Within the data that follows, set down exactly the lines from the one containing "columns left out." through the one containing "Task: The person", both ends included.

START Given information

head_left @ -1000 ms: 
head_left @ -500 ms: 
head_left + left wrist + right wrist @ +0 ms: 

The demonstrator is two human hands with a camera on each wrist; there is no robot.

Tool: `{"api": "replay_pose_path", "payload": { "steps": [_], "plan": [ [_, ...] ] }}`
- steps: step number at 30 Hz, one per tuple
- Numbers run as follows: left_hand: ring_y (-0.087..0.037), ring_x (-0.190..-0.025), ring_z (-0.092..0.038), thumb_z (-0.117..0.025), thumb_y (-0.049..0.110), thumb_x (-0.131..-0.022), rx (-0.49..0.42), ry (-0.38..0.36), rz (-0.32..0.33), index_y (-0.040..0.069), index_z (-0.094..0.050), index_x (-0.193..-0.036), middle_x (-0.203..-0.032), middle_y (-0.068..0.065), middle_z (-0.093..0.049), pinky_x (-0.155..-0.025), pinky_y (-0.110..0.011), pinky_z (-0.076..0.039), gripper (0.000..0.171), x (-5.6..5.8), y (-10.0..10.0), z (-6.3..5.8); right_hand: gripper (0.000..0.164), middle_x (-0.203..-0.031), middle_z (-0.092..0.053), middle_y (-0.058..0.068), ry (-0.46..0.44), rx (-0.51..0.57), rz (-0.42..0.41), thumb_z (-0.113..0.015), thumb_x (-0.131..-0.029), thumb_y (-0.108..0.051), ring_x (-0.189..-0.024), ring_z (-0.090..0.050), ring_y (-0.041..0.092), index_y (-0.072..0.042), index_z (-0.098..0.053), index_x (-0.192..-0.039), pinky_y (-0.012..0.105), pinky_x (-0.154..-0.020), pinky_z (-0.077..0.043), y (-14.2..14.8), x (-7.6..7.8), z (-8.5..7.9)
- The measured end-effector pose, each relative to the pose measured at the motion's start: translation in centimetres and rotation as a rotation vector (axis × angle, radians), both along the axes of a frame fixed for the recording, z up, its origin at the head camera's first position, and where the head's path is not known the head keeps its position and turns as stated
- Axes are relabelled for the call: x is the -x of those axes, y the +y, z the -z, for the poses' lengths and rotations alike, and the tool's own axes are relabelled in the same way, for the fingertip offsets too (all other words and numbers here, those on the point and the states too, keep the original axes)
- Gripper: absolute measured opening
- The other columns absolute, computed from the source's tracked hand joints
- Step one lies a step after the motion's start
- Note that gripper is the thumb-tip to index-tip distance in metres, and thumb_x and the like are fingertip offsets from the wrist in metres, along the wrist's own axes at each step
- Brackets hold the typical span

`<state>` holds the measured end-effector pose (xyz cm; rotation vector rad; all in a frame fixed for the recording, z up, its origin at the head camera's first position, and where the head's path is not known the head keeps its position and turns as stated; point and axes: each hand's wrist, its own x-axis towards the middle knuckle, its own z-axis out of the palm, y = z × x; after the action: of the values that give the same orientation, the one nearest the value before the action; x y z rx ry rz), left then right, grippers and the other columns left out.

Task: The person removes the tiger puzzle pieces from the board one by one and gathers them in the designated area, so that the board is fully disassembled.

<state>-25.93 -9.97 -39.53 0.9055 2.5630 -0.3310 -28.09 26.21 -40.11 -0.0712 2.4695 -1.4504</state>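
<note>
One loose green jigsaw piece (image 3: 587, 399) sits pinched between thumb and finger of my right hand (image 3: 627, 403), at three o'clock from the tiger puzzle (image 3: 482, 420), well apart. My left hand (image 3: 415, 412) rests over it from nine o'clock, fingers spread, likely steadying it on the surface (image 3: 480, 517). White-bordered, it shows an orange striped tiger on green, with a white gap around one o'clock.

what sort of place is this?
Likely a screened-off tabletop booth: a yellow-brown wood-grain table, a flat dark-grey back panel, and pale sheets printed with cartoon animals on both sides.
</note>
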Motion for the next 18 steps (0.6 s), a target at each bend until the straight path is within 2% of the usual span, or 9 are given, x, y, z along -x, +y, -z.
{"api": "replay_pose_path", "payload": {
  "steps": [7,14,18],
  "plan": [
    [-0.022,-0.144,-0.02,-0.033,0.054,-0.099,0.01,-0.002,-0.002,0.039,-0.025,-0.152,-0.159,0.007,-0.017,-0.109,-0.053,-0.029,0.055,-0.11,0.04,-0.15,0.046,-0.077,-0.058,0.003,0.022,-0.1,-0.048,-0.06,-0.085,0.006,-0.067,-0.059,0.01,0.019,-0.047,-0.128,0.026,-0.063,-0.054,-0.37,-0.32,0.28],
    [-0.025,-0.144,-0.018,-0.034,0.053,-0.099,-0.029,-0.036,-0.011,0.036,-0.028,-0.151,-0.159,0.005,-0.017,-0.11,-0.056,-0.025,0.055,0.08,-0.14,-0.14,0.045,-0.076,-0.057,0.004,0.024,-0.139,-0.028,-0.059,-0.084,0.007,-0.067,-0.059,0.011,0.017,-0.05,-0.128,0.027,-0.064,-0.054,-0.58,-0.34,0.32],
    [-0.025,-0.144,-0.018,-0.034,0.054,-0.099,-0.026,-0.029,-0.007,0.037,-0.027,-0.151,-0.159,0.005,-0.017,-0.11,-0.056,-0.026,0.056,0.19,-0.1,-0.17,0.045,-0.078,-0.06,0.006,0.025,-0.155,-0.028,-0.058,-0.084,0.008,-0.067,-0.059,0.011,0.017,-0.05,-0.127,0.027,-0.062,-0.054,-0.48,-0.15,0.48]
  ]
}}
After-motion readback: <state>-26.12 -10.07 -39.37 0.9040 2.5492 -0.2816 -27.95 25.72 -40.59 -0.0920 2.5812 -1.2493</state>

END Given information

• [Solution for this problem]:
`<state>` holds the measured end-effector pose (xyz cm; rotation vector rad; all in a frame fixed for the recording, z up, its origin at the head camera's first position, and where the head's path is not known the head keeps its position and turns as stated; point and axes: each hand's wrist, its own x-axis towards the middle knuckle, its own z-axis out of the palm, y = z × x; after the action: of the values that give the same orientation, the one nearest the value before the action; x y z rx ry rz), left then right, grippers and the other columns left out.

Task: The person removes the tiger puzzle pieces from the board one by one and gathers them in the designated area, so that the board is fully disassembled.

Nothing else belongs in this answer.